[Extracted data entries]

§ §

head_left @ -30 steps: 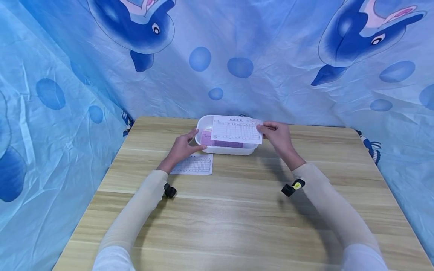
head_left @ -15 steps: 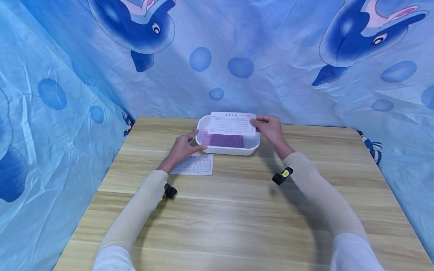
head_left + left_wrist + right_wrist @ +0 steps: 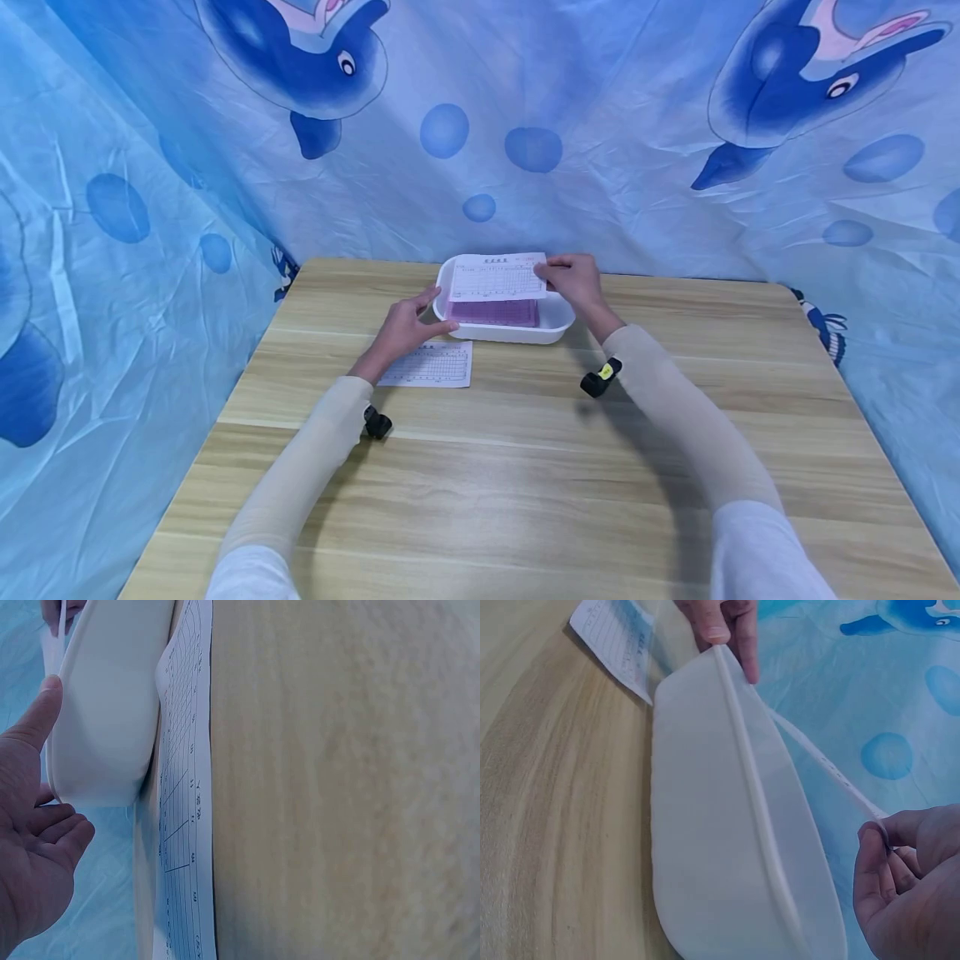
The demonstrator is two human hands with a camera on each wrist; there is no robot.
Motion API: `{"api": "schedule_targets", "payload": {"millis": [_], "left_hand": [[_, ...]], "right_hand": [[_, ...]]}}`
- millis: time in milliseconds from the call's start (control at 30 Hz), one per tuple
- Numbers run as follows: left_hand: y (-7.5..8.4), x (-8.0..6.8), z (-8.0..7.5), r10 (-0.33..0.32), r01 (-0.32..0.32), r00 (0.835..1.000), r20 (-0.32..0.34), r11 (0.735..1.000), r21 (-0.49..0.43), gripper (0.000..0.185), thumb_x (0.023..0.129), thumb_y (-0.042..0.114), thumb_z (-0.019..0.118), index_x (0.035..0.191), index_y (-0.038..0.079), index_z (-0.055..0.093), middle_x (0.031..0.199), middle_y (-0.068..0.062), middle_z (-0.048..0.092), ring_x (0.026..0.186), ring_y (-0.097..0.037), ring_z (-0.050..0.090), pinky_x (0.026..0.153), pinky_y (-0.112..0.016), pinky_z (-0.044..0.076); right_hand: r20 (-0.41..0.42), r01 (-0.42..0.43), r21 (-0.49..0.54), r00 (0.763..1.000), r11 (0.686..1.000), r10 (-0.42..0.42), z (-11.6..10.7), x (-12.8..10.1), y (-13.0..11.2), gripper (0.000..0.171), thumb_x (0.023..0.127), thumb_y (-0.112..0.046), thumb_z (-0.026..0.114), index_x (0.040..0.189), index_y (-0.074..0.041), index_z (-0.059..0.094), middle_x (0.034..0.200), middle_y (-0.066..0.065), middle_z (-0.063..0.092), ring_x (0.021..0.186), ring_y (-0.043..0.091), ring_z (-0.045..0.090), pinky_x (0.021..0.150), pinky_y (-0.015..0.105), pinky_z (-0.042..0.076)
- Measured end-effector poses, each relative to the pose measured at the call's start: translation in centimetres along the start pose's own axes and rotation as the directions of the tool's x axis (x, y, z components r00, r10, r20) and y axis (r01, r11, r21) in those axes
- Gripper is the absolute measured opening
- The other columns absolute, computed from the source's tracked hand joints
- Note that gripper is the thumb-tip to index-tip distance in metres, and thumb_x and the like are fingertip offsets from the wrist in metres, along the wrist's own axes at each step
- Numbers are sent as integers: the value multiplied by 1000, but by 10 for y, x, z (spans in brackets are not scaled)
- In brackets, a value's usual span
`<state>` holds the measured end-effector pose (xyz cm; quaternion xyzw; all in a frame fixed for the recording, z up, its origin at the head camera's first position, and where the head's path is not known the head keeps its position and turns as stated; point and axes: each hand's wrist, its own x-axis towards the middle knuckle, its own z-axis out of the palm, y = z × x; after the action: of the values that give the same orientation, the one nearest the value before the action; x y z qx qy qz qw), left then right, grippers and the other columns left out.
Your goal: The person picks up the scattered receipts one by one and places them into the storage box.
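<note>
My left hand [image 3: 405, 325] holds the left end of a white plastic tray [image 3: 510, 336], thumb on the front rim and fingers at the end wall, as the left wrist view shows with the tray's side [image 3: 112, 697]. Between thumb and fingers, my right hand [image 3: 576, 283] pinches the right edge of a white printed form [image 3: 498, 279], held tilted over the tray. In the right wrist view this form [image 3: 825, 761] appears nearly edge-on. Purple printed slips [image 3: 495, 313] lie inside the tray, partly hidden by the form.
A second white printed form [image 3: 435, 367] lies on the wooden table [image 3: 487, 483] in front of the tray, partly under my left hand and wrist. A blue cloth [image 3: 480, 167] with dolphin pictures hangs behind the table and along its sides.
My right hand has moved left with the white form, bringing it over the left part of the tray and uncovering the tray's right part. My left hand and the tray have stayed put.
</note>
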<state>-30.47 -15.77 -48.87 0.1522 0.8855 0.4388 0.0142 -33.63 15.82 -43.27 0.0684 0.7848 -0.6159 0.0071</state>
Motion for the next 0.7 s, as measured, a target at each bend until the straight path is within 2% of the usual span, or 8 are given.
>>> {"api": "schedule_targets", "payload": {"millis": [167, 300, 533, 700], "left_hand": [[1, 0, 1, -2, 2, 1000, -3, 1000, -13, 94, 82, 48, 85, 154, 7, 42, 162, -18, 34, 146, -34, 40, 117, -45, 41], [0, 0, 1, -11, 11, 1000, -9, 1000, -9, 94, 81, 51, 84, 154, 8, 42, 163, -17, 35, 146, -35, 41, 117, -46, 41], [1, 0, 2, -19, 19, 1000, -6, 1000, -2, 95, 82, 50, 84, 155, 7, 42, 163, -16, 34, 147, -34, 39, 117, -46, 41], [1, -1, 1, -13, 13, 1000, -2, 1000, -6, 94, 83, 49, 84, 155, 7, 41, 163, -16, 34, 148, -32, 38, 117, -46, 41]], "right_hand": [[12, -8, -6, 1000, 1000, 8, 5, 5, 6, 35, 94, -16, 75, 123, 3, 71, 121, 20, 71, 97, 23, 74, 81, 28, 63], [20, -4, -28, 1000, 1000, 5, 8, 7, 10, 34, 92, -15, 76, 120, 4, 72, 120, 21, 72, 94, 21, 74, 80, 28, 63], [44, 46, -125, 998, 991, -41, 13, 9, 15, 30, 91, -15, 78, 115, 3, 74, 110, 21, 75, 74, 13, 73, 83, 39, 64], [70, 90, -182, 994, 979, -78, 16, 10, 18, 26, 91, -14, 77, 112, 2, 76, 105, 21, 76, 78, 22, 76, 84, 47, 63]]}}
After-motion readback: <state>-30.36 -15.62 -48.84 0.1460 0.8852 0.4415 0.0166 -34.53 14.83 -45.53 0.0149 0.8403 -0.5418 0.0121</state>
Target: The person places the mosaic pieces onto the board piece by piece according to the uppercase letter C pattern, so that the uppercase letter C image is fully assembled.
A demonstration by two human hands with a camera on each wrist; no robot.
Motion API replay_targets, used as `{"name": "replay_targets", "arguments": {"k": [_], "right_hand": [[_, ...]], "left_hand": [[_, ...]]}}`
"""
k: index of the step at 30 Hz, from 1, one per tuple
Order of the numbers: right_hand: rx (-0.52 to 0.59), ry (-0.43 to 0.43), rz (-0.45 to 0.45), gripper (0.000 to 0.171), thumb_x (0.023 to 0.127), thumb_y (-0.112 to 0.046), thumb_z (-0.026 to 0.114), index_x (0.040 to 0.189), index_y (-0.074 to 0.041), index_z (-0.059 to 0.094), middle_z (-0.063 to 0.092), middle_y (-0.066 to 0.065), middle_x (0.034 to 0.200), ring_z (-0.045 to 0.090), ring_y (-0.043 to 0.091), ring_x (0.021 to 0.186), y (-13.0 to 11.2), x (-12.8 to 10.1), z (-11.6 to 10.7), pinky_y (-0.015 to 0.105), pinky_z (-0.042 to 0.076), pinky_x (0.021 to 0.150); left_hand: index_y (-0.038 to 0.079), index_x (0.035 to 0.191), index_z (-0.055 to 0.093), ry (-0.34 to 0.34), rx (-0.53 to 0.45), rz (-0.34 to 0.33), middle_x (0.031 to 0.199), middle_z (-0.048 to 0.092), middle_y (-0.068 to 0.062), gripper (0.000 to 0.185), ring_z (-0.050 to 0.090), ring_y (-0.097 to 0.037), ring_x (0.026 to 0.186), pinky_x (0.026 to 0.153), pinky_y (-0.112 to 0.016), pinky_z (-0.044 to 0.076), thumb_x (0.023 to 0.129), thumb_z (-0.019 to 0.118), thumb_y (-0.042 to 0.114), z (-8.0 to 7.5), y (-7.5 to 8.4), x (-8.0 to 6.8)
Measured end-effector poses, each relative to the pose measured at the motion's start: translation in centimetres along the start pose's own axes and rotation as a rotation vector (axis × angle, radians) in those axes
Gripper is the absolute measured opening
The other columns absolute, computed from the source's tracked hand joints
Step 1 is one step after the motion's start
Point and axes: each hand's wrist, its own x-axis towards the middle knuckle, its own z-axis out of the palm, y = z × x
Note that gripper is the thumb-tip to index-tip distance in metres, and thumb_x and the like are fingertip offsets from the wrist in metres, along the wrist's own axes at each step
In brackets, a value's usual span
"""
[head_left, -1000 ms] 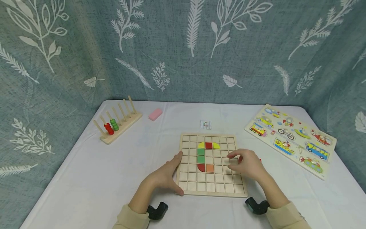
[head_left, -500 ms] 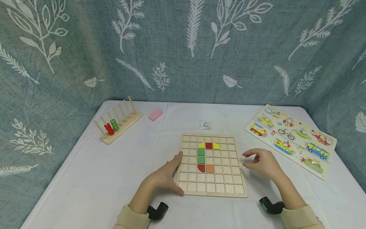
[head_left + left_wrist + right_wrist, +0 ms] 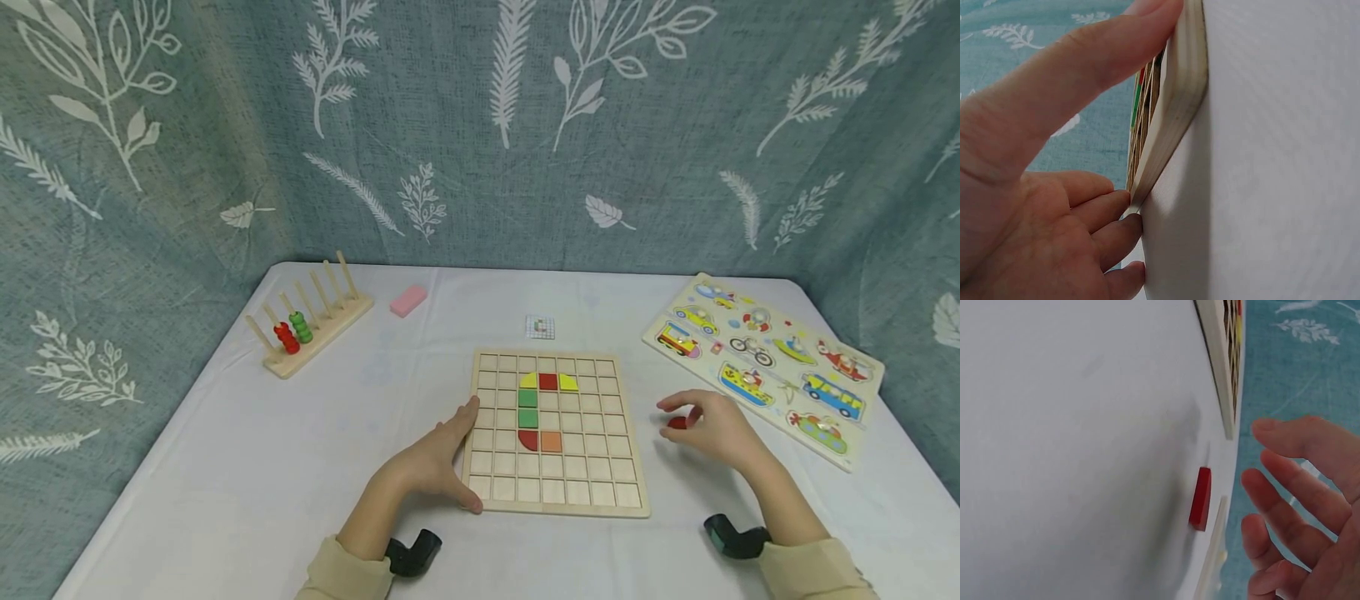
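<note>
A square wooden grid board point(image 3: 510, 493) lies on the table with several colored tiles in its cells: yellow, red, green and orange. My left hand point(image 3: 431, 458) rests against its near left corner, thumb point(image 3: 1110, 53) on the near edge and the other fingertips touching the left side. To the right of the board, my right hand point(image 3: 708, 427) hovers over a loose red piece point(image 3: 678, 422). In the right wrist view that red piece point(image 3: 1200, 499) lies on the cloth, apart from the loosely bent fingers. Nothing is between the right thumb and fingertips.
A small printed grid card point(image 3: 540, 327) lies behind the board. A vehicle picture puzzle point(image 3: 765, 367) is at the right. On the left stand a peg rack point(image 3: 322, 333) with red and green beads and a pink block point(image 3: 408, 300). A patterned curtain point(image 3: 480, 167) hangs behind.
My right hand has moved rightward from above the board to over the loose red piece beside it. The left hand and the tiles on the board have stayed in place.
</note>
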Motion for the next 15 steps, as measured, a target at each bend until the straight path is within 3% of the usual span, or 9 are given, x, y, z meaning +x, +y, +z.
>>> {"name": "replay_targets", "arguments": {"k": [15], "right_hand": [[-0.014, -0.076, 0.098, 0.031, 0.069, -0.009, 0.075, 0.100, -0.005, 0.069, 0.062, 0.011, 0.095, 0.045, 0.021, 0.074, 1.6, -0.1, -0.4, 0.029, 0.039, 0.056]], "left_hand": [[-0.004, 0.144, 0.011, 0.001, -0.003, 0.003, 0.149, 0.013, -0.020, 0.131, 0.013, -0.031, 0.137, 0.110, -0.048, 0.012, 0.044, 0.092, 0.024, 0.0, 0.0, 0.0]]}}
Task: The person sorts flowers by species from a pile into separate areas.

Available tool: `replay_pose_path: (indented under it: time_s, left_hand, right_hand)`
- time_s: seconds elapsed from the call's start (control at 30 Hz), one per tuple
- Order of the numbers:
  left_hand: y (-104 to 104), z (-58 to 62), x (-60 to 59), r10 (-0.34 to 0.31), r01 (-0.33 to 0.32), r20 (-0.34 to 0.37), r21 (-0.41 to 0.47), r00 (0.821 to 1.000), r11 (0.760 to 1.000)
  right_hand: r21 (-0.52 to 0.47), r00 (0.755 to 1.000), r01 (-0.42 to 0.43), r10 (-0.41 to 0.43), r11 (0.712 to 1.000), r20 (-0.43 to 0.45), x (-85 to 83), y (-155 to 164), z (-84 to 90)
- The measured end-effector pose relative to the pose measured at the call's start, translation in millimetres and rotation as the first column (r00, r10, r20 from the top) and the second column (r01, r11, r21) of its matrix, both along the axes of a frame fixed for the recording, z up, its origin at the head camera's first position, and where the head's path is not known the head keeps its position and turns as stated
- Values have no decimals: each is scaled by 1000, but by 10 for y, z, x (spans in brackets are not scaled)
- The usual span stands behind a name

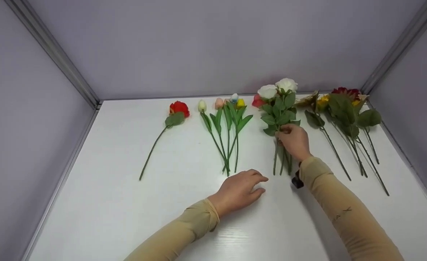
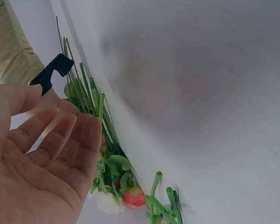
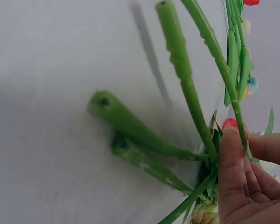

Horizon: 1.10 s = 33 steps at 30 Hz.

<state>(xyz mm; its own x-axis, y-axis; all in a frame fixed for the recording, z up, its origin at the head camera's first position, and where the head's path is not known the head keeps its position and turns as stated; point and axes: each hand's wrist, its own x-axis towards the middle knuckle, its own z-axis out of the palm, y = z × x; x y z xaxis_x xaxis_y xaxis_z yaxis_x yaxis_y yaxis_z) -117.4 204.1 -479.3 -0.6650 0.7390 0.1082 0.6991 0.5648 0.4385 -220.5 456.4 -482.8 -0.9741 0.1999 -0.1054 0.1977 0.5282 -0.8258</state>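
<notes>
The right hand (image 1: 294,140) is clenched around the green stems of a bunch of artificial white and pink roses (image 1: 278,95), which lies on the white desk (image 1: 126,203) with its blooms beyond the fingers. The left hand (image 1: 239,191) rests released, palm down, on the desk just left of the stem ends. Further left lie a bunch of pastel tulips (image 1: 228,119) and a single red flower (image 1: 179,108); to the right, a mixed red and yellow bunch (image 1: 344,105).

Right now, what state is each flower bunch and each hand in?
Red flower: lying alone on the table.
Tulip bunch: lying flat, untouched.
White rose bunch: stems gripped by the right hand.
Mixed bunch: lying flat, untouched.
Left hand: open, holding nothing.
</notes>
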Motion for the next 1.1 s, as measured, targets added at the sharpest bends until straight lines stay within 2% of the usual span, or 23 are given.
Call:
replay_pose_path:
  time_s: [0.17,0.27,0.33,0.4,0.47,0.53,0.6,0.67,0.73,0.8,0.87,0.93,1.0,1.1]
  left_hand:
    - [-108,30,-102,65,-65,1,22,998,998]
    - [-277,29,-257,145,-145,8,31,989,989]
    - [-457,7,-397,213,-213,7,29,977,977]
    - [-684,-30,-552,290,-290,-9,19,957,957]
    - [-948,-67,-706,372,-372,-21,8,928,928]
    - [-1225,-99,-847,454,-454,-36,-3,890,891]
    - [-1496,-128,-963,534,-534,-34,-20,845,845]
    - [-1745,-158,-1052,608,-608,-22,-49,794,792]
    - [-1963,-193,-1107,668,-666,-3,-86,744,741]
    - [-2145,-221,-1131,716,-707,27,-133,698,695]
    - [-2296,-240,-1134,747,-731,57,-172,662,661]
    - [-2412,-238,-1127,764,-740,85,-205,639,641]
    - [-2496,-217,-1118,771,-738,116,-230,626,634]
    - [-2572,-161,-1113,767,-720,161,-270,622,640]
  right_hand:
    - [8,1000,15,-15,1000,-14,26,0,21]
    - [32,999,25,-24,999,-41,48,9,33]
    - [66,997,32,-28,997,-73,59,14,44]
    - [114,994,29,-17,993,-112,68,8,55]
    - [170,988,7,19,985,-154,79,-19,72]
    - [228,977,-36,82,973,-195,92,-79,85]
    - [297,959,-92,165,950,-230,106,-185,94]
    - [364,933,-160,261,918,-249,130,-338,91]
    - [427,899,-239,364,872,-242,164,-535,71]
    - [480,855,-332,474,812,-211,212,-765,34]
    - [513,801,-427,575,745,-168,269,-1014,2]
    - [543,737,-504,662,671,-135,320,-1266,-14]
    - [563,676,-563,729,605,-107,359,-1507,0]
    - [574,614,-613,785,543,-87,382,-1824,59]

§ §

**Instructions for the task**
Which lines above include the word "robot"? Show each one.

**Task result**
The demonstrator is two human hands with a camera on each wrist; there is no robot.
A demonstration by two human hands with a camera on each wrist; no robot.

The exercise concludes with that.